Estoy olvidadizo. No sé desde cuando no escribo. O tal vez la desgana me invade y las dos afirmaciones primeras no son ciertas y sí lo hago.
Qué se yo.
Es tan raro todo esto.
Me digo de empezar y sin embargo cuando lo intento, lo dejo para más tarde.
Y luego… para que ese más tarde se convierta en un tiempo indeterminado, o en un instante, o en un ¡ya!, o que el uno o el otro, sea fundamental para acometer la tarea. Dos situaciones extrañas que chocan y provocan un chispazo para prender el fuego de la palabra escrita en una hoja en blanco, que por su generosidad, admite lo que sobre ella ponga, sin lamento ni alegría, sino con el acogimiento de ser bien recibida esa palabra escrita llena de fuego, o de miseria, o de desgana, o de entusiasmo, o de alegría, o vete a saber de qué puñetas.
Es tanta la rabia de la impotencia, que la fuerza de ésta se desvanece en el vacío de la locura.
Es tanta la locura de la desgana, que la impotencia acusa el desfallecimiento de la fuerza.
Y la locura repleta de misterio, no hace más que dar vuelta y vuelta en esa nebulosa de galaxia de pensamiento en donde existe el orden y la cordura en ese puntito luminoso que llena la vida.
Y así, empezó todo. Despacio y sin que se diera cuenta.
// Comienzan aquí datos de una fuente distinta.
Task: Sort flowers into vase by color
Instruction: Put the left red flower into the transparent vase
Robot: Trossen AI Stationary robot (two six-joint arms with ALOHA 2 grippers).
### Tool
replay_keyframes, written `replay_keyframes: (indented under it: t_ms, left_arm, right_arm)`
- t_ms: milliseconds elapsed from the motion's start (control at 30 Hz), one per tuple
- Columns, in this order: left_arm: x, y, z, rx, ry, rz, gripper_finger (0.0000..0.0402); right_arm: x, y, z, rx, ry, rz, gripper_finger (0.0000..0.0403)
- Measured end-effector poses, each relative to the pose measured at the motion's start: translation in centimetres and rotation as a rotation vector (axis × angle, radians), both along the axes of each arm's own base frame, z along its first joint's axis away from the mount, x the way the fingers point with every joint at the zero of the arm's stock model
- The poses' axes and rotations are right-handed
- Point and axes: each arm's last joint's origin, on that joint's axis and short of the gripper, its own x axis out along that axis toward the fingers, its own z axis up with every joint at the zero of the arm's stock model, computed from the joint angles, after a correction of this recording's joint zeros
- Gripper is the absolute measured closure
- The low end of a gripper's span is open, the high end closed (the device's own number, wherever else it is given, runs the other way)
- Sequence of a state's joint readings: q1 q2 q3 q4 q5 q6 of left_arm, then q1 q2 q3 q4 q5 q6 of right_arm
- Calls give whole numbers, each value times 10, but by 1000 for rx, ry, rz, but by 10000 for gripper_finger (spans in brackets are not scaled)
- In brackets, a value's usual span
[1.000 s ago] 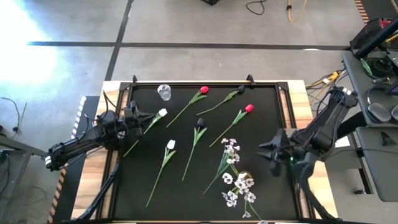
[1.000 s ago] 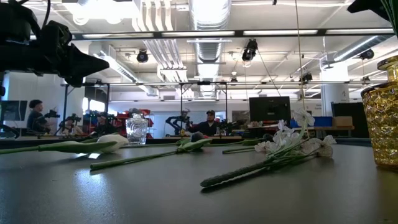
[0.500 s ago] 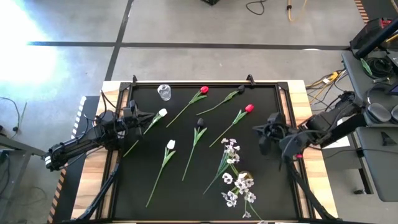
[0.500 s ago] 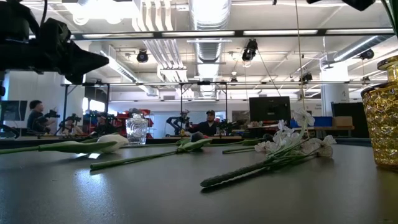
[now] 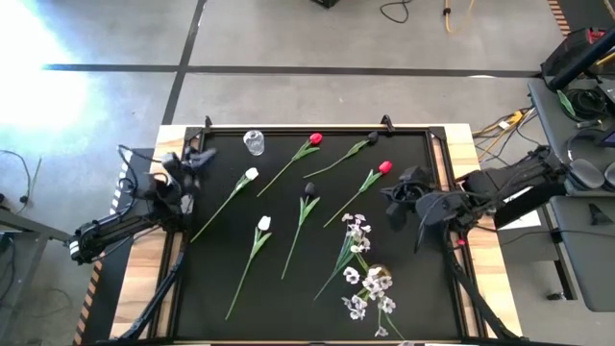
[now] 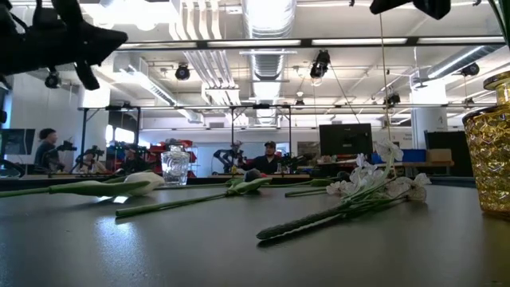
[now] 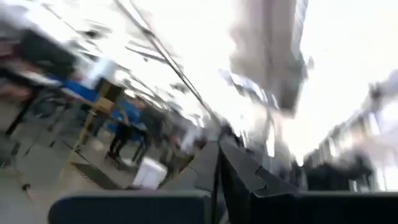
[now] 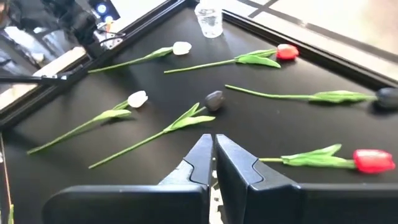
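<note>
The black desk (image 5: 317, 279) carries all the flowers (image 5: 306, 207), lying flat between the two pincers. The gold vase (image 6: 490, 143) stands by the white sprays (image 5: 370, 284), nearer the right pincer (image 5: 392, 195); its contents are unclear. The small glass vase (image 5: 254, 142), near the left pincer (image 5: 199, 154), looks empty. Both pincers are pressed together, holding nothing.

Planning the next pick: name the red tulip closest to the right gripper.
The red tulip on the mat's right side, just beside the right gripper. The other red tulip lies farther off, near the back edge by the glass.
</note>
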State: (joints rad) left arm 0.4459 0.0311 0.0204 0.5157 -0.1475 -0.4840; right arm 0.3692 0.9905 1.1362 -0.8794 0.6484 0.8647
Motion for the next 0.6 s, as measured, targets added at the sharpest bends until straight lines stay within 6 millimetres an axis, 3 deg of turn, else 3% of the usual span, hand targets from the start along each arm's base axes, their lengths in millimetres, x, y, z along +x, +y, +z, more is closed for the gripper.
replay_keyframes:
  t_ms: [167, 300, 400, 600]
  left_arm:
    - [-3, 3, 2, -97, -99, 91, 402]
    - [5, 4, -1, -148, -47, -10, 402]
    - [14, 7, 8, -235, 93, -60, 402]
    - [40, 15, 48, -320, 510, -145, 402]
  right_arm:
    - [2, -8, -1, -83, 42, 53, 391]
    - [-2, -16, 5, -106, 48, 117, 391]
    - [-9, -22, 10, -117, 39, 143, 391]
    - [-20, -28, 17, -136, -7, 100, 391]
Muchas miradas distraídas o perdidas en no se sabe qué o en donde. Poco a poco los movimientos ágiles, se tornaron torpes sin saber sus causas y tampoco tuvo preocupación o conciencia para averiguarlo. Se distraía con el ruido que hacía con la manipulación de las bolsas de plástico y volvía mil veces al mismo lugar para ver no se qué y trastear las mismas cosas para dejarlas en el mismo orden en las que las encontraba.
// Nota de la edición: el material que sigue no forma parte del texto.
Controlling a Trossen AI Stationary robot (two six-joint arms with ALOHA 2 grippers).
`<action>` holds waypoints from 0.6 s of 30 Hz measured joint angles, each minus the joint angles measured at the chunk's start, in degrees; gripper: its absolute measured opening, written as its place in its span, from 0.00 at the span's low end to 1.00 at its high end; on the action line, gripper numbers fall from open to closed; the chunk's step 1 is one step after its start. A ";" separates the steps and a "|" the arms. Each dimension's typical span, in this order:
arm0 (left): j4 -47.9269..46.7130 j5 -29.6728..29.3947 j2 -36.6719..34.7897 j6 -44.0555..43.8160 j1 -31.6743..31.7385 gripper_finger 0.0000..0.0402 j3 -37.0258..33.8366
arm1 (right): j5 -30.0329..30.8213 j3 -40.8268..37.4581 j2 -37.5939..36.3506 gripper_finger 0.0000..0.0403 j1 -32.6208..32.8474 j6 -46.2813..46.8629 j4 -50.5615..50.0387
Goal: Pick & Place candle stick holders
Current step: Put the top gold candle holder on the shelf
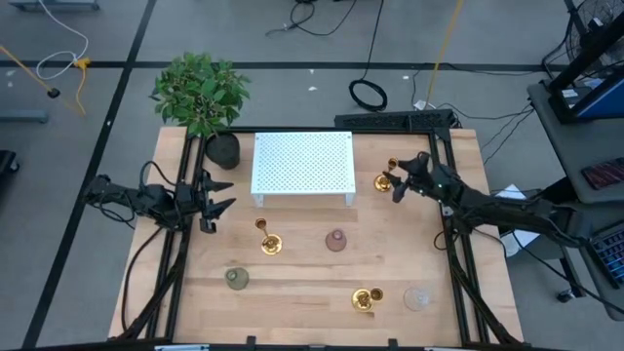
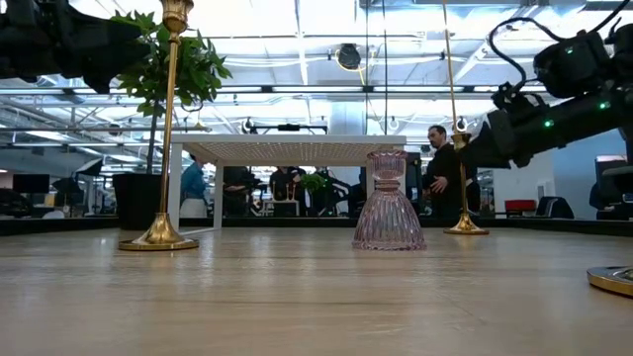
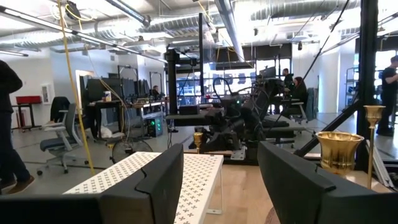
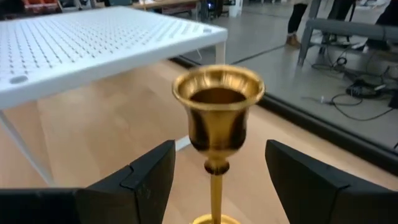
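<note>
Candlestick (image 4: 217, 121) stands upright right between my right gripper's (image 4: 217, 180) spread fingers, untouched, just beside the white rack (image 1: 302, 166). My left gripper (image 1: 216, 195) waits wide open and empty near the plant pot (image 1: 222, 149).

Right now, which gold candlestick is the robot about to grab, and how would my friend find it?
Start at the white perforated metal shelf at the table's back. Just off its right end stands a slim shiny gold candlestick with a cup-shaped top, with the right arm's tool open around it. The other two gold ones stand nearer the front, with no tool beside them.
</note>
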 joint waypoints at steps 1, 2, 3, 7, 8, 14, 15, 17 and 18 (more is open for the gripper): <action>0.00 0.00 0.00 -0.01 0.00 0.53 0.00 | 0.00 0.00 0.81 0.61 0.00 0.04 0.19; 0.00 0.00 0.00 -0.01 0.00 0.53 0.00 | 0.01 0.00 1.63 0.61 0.00 0.07 0.31; 0.00 0.00 0.00 0.00 0.00 0.53 0.00 | 0.01 0.00 2.45 0.60 0.00 0.08 0.45; 0.00 0.00 0.00 0.23 0.00 0.53 0.00 | 0.04 0.00 5.10 0.56 0.00 -0.11 1.63; 0.00 0.00 0.00 0.27 0.00 0.53 0.00 | 0.05 0.00 5.70 0.54 0.00 -0.40 2.34; -0.01 0.00 -0.01 0.32 0.00 0.53 0.00 | 0.24 0.00 8.28 0.37 -0.07 -1.17 6.87; -0.01 0.00 -0.01 0.32 0.00 0.53 0.00 | 0.24 0.00 8.55 0.34 -0.07 -1.17 7.11; -0.02 0.00 -0.02 0.30 0.00 0.53 0.00 | 0.24 0.00 9.08 0.28 -0.07 -1.32 7.15; -0.02 0.00 0.00 0.30 0.00 0.53 0.00 | 0.24 0.00 9.34 0.25 -0.07 -1.39 7.13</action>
Mil veces el mismo rito. Mil veces. Mil veces miradas distraídas y perdidas y mil sonrisa como escusa en un caminar sin saber a dónde iba.
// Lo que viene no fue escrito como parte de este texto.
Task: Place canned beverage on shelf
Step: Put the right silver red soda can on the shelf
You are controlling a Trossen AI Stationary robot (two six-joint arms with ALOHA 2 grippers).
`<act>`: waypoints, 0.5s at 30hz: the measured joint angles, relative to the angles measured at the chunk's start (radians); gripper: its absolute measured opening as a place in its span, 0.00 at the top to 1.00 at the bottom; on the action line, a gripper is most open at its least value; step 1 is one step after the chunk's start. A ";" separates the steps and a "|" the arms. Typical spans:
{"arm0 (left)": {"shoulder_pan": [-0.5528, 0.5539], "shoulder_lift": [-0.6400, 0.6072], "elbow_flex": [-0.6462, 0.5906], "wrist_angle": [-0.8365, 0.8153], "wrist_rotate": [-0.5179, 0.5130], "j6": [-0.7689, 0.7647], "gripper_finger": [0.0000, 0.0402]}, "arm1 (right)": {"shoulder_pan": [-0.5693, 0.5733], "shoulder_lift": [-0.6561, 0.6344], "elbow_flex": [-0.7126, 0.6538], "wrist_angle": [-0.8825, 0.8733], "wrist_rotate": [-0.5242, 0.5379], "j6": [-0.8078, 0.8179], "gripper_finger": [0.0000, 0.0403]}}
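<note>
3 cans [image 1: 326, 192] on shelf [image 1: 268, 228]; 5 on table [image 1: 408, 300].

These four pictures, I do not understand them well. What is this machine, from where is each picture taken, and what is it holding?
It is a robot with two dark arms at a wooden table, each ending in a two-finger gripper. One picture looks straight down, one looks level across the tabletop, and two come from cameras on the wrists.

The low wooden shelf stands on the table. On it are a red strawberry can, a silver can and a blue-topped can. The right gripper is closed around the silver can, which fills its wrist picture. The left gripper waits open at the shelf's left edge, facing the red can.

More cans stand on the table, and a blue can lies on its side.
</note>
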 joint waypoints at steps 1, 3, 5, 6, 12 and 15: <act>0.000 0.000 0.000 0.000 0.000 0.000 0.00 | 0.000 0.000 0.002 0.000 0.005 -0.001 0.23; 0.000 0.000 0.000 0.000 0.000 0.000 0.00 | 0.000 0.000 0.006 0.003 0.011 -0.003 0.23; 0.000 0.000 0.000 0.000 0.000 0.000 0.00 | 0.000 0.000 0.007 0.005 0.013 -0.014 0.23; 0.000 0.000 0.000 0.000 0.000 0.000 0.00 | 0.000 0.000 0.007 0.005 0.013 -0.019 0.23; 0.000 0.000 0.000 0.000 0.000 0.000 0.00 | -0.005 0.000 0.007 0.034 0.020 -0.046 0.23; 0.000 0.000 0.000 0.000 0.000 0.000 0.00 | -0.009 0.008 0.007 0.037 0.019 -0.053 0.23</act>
Más adelante, los pasos se le fueron haciendo más cortos y el deterioro se le vislumbraba cercano.
Su cuerpo le empezaba a gastar malas pasadas y le entorpecía sus movimientos.
El conocimiento de las personas y de las cosas, se le hacía cada vez más cuesta arriba y le costaba distinguirlas y lo suplía siempre con una sonrisa el olvido.
Las pequeñas cosas, se le fueron haciendo montañas… hasta que llegó el día en el que su cuerpo dejó de obedecer las órdenes de su conciencia porque ésta se quedó parada en el mundo perdido de lo infinito.
Y así, su cuerpo y su conciencia se quedaron encerrados para siempre en la nebulosa de la fuerza de la desgana y la locura y el desfallecimiento de la impotencia de la rabia
.
Nunca más supo de sí y sin embargo parecía que su mirada esperaba algo, algo de los demás.
Los demás, siempre pensaron que nunca se dio cuenta.
Pero a los demás, siempre se les quedó la duda.
Y a este azote que cada vez gana más terreno, se le llamó: Alzheimer.